In the wake of recent events throughout our country, members of the PI community are joining together to help make a difference for those living with PI.

Recently Houston resident Elise Lubanko, a member of the primary immunodeficiency community, hosted a blood drive to help those affected by Hurricane Harvey.

During the blood drive, she held a raffle that raised almost $2,000! She donated the proceeds to the Immune Deficiency Foundation, and she plans on making this an annual event.

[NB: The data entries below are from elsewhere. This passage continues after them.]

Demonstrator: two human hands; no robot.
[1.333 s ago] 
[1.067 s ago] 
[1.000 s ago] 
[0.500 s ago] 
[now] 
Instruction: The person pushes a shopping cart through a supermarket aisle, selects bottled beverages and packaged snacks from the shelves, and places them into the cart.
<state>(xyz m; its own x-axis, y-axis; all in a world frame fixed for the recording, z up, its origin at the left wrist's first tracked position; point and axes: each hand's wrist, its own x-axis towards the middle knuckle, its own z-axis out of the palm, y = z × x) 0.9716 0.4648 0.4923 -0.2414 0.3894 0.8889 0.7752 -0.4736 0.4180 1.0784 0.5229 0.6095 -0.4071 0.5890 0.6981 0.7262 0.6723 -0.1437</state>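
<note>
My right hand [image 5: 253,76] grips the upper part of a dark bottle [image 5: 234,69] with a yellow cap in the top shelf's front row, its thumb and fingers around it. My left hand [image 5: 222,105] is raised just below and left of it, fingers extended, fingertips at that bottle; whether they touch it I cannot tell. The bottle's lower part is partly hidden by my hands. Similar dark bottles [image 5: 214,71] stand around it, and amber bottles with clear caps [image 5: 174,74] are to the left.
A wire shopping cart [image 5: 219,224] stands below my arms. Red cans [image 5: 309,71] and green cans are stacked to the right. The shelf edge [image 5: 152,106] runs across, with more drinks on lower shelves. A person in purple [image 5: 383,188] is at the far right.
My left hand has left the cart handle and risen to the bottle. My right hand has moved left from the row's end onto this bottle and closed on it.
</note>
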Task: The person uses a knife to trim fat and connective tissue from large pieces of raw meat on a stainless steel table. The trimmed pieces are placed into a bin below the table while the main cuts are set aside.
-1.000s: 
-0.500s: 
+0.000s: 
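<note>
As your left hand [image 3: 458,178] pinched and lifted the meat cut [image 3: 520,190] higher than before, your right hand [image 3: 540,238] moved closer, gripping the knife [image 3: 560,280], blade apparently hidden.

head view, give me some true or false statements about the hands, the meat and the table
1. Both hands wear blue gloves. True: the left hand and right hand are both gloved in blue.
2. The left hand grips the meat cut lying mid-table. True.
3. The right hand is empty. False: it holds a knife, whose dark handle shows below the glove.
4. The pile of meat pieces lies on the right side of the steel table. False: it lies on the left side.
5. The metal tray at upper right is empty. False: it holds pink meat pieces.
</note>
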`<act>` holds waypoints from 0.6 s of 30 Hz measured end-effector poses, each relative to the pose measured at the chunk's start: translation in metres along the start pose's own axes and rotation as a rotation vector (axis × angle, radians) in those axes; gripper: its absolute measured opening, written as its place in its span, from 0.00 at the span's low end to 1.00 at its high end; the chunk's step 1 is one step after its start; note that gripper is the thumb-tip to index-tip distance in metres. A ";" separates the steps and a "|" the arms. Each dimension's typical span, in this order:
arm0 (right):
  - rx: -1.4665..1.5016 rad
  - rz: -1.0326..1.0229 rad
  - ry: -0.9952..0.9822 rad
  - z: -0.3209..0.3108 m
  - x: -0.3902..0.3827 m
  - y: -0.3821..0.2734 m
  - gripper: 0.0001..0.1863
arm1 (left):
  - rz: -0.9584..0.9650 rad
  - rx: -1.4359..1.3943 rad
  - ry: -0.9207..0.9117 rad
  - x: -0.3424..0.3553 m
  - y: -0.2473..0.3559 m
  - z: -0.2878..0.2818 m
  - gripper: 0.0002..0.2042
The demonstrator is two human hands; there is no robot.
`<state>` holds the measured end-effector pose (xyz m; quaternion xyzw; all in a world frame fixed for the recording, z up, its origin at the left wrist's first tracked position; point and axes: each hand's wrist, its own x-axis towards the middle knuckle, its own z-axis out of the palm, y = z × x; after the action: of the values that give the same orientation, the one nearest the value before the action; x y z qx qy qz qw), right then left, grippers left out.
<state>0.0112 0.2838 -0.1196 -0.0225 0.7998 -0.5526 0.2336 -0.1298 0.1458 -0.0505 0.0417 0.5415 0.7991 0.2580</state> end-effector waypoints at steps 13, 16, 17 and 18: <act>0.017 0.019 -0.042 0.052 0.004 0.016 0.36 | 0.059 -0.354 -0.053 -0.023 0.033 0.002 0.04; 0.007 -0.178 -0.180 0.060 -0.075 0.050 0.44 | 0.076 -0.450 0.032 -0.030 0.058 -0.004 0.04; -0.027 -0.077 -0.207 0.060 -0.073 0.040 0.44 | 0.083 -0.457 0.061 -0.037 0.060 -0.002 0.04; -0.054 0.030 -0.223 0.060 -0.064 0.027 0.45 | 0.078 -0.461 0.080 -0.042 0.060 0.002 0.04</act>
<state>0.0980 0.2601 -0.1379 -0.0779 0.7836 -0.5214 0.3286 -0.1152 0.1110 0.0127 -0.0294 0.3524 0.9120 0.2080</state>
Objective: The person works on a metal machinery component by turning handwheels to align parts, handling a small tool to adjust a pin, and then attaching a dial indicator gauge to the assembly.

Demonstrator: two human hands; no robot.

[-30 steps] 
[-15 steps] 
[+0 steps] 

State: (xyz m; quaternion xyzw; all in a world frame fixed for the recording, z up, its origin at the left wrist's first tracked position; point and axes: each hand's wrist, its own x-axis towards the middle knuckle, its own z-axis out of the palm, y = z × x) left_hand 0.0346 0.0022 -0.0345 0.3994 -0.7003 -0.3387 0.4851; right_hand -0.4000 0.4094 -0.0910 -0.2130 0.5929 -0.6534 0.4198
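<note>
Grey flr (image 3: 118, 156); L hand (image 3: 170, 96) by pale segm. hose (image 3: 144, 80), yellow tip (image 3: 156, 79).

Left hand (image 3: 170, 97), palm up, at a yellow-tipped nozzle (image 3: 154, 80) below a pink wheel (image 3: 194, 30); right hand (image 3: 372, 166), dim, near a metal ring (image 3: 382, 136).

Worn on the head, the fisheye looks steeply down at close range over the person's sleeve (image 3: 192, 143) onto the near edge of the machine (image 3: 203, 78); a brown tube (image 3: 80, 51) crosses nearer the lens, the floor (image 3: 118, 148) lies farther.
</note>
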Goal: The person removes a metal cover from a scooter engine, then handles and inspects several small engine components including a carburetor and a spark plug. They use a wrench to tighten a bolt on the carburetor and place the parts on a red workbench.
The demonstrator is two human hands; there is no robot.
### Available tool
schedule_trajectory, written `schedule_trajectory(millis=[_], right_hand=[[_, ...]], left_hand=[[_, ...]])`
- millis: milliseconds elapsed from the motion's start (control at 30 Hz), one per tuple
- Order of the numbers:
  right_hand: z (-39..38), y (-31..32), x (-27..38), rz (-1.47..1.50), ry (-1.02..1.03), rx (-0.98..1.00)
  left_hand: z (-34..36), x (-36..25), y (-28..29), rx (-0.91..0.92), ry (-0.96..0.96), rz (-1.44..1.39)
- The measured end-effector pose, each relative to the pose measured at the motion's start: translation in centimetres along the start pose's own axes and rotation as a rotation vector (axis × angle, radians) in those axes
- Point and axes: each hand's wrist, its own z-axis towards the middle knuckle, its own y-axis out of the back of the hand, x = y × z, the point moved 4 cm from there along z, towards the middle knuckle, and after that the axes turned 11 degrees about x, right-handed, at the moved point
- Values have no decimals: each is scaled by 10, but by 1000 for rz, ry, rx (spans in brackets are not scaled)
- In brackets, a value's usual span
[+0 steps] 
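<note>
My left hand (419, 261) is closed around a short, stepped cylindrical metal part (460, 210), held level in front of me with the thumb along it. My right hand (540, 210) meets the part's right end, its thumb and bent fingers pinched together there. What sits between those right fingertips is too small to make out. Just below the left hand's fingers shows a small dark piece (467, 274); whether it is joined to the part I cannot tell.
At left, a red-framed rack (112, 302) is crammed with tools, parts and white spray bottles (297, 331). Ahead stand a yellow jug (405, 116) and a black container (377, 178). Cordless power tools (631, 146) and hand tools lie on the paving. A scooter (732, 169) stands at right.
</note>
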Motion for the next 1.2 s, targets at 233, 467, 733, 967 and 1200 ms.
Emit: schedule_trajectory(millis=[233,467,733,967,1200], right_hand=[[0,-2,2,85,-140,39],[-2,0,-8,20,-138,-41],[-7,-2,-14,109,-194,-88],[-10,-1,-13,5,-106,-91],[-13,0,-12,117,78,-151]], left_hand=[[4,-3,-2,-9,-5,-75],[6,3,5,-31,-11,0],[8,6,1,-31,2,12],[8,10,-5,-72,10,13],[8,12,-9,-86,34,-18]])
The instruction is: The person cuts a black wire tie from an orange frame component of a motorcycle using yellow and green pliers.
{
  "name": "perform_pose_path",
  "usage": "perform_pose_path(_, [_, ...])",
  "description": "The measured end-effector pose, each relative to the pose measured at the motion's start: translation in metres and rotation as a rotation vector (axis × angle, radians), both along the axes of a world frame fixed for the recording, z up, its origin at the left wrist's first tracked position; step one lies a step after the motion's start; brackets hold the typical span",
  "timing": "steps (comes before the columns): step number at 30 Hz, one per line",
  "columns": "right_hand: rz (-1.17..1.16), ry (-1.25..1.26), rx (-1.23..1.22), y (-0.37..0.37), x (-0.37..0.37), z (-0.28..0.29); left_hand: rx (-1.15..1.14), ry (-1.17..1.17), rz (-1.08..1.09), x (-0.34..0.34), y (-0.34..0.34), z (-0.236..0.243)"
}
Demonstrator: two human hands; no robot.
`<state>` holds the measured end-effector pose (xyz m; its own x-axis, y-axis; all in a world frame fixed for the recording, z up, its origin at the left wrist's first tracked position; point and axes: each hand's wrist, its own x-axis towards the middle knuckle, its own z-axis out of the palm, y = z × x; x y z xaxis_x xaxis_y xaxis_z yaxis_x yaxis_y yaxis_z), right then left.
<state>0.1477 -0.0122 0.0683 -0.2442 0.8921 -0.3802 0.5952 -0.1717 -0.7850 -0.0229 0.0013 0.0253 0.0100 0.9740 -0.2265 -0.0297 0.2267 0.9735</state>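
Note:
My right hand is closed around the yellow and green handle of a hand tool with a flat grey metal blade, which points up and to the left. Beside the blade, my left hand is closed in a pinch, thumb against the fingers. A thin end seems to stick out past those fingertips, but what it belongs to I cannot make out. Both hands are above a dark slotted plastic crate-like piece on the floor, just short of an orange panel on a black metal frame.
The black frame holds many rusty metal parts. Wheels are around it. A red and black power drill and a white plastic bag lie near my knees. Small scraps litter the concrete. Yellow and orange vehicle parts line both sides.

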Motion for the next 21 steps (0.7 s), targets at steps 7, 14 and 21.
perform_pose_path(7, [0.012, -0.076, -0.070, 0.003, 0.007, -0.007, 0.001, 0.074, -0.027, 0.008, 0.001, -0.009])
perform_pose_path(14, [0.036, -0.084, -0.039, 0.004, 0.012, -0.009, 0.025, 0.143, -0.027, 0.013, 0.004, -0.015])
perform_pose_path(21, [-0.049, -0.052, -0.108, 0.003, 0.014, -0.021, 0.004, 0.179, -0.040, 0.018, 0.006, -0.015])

Next Steps for Participants of Medicare In-Home IVIG Project

Both Houses of Congress have passed, and the President has signed into law the legislation that extends the Medicare IVIG Demonstration Project. This demo project is now set to run through December 31, 2020, or until allocated funds are spent, whichever comes first. Currently, IDF is in discussions with the Centers for Medicare and Medicaid Services (CMS) about next steps for demonstration project participants. Current participants will have their October claims covered and will experience no gaps in care. CMS is reaching out to providers informing them of the project extension.

Choose Your Preferences

New IDF Website “My Account” Feature

The new IDF website makes it easier than ever to access IDF programs, resources and services. One of the exciting new features making that possible is My Account. By creating your own account, you can register for events, order publications, submit questions through ASK IDF, and update your communications preferences.

Try it out and tell us what you think!

IDF 2017 National Patient Survey Will Launch in a Few Weeks!

Your Input Creates a Better Understanding of PI

The IDF 2017 National Patient Survey will be available in October 2017 and will be mailed to a randomized group of patients and caregivers in the IDF community. The results from our previous National Patient Surveys, conducted in 1996, 2002, 2007 and 2012, have dramatically helped patients, families, healthcare providers and policy-makers to better understand PI.

Laura Oberkfell Shares Her Story

Laura Oberkfell is a member of the PI community and wanted to share her story.

“We are fine, we are blessed, we are incredibly lucky...this is what I tell myself and others as we continue our unexpected journey. Lives do not go as planned, and that is okay. You live, love and learn a lot. I've been inspired to share a bit of our story as both of our boys have a primary immunodeficiency (PI) and Food Protein Induced Enterocolitis (FPIES).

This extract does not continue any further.